Steroids provide no survival benefit for children with bacterial meningitis

- 6 May 2008
By Children's Hospital of Philadelphia   
Page 1 of 2

Large study shows benefits differ from those in adults

Corticosteroids given to children who are hospitalized for bacterial meningitis do not provide a benefit in survival or in reduced hospital stays, according to a large multicenter study by pediatric researchers. This finding stands in contrast to previous studies in hospitalized adults, for which corticosteroids dramatically reduced mortality.
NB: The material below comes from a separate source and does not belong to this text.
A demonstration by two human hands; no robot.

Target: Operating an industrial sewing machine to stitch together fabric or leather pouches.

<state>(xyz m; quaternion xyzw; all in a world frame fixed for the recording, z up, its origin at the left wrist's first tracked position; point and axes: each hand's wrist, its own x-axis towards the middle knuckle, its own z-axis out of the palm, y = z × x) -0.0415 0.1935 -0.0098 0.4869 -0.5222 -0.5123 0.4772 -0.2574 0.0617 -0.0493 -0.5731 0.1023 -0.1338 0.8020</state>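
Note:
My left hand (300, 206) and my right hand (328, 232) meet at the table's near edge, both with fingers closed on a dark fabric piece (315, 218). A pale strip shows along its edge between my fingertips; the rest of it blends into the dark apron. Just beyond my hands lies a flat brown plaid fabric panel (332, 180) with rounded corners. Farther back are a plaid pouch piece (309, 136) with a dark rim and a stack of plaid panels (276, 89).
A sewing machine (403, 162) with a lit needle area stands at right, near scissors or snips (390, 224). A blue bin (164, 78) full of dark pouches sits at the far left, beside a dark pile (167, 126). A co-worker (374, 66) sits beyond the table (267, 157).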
“Because of the demonstrated benefits of these drugs in adults, physicians have increasingly been using corticosteroids in children with bacterial meningitis,” said study leader Samir S. Shah, M.D., an infectious diseases specialist from The Children’s Hospital of Philadelphia. “This study reminds us again that children are not just small adults. We need to consider whether the problems associated with corticosteroid use, such as gastrointestinal bleeding, outweigh any potential benefits.”
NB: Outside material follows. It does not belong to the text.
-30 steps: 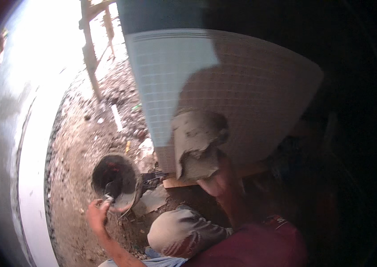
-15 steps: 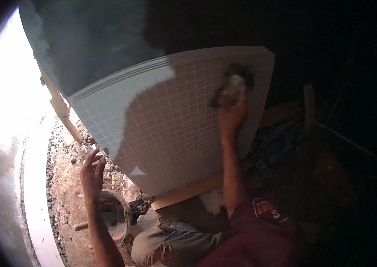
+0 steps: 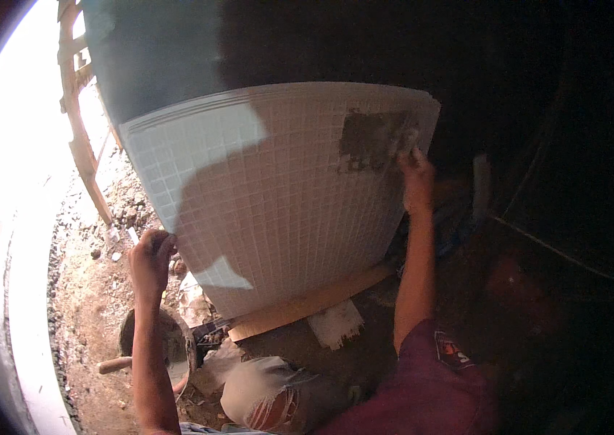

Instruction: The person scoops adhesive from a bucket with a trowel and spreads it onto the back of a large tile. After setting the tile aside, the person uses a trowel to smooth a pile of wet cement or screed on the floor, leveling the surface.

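Observation:
A stack of large pale tiles [image 3: 278, 196] leans in front of me, with the gridded back of the foremost tile facing me. A dark patch of wet mortar [image 3: 372, 134] lies on its upper right part. My right hand [image 3: 416, 174] is closed at the right end of this patch, around something pale and blurred that I cannot make out. At the tile's left edge, my left hand [image 3: 151, 257] has its fingers bent together, the fingertips on the edge.
A wooden board [image 3: 307, 304] runs under the stack. A bucket [image 3: 176, 344] with a wooden-handled tool [image 3: 115, 365] stands below my left forearm. Timber framing [image 3: 84, 152] rises at the left above rubble ground [image 3: 89, 290]. The right side is very dark.
My right hand has moved right and slightly down, leaving the mortar patch uncovered. My left hand has closed from a loose, spread pose onto the tile's edge. The view has shifted somewhat.

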`<move>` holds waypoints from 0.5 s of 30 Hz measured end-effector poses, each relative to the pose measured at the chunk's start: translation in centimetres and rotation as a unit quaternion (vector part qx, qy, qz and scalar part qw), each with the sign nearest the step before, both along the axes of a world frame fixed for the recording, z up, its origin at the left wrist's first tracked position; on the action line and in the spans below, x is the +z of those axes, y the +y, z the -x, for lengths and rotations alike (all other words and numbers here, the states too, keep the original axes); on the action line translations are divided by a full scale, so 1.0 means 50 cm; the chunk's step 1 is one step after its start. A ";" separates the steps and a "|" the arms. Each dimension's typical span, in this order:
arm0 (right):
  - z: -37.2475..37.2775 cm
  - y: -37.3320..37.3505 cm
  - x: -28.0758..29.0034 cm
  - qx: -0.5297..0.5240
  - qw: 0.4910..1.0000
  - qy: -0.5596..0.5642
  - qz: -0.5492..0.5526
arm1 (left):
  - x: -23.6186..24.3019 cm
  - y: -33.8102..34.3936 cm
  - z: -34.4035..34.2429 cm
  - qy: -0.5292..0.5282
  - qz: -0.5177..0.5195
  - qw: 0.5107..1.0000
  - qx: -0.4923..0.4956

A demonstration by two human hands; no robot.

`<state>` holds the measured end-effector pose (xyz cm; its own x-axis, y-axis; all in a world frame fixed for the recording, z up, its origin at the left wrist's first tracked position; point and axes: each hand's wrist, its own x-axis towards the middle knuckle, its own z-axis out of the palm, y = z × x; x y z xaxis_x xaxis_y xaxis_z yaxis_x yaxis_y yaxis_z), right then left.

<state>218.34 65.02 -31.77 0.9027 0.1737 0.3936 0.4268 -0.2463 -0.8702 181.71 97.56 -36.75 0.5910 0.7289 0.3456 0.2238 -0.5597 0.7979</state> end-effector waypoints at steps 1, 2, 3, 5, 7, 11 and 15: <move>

He added that further research should analyze whether corticosteroids may provide other benefits to children, such as improved neurological outcomes among survivors, a question not considered in this study.

The study appears in the May 7 issue of the Journal of the American Medical Association.

Shah’s team analyzed medical records of 2,780 children with bacterial meningitis at 27 U.S. pediatric hospitals from 2001 to 2006. The median age of the children was nine months. Approximately 9 percent, or 248, of the children studied received corticosteroids, with steroid use doubling during the study period, from under 6 percent of children in 2001 to 12 percent in 2006.

There was no significant difference in mortality nor in time to hospital discharge, between children who received corticosteroids and those who did not. Overall, unadjusted mortality rates were 6 percent among children receiving corticosteroids, versus 4 percent among those not receiving them. There also was no significant difference in those outcomes between those receiving and not receiving corticosteroids in the subsets of children with meningitis caused by pneumococcal bacteria or by meningococcal bacteria.